● Your objective
Only the lines from the one containing "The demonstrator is" through the last line below belong in your copy; transcribe them exactly and omit any pictures.

● Data provided

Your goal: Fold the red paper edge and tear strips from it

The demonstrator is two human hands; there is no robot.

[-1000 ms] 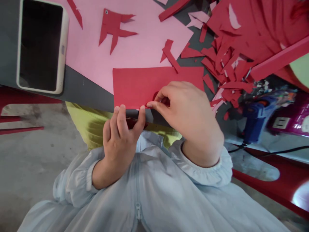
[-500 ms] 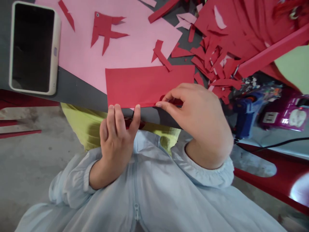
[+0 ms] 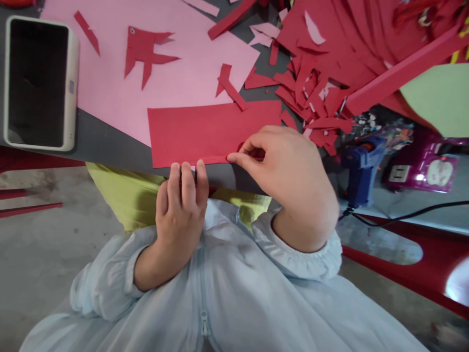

● Task solution
The demonstrator is two human hands; there is no robot.

[-1000 ms] 
[-500 ms] 
[+0 ms] 

With this, the answer is finished.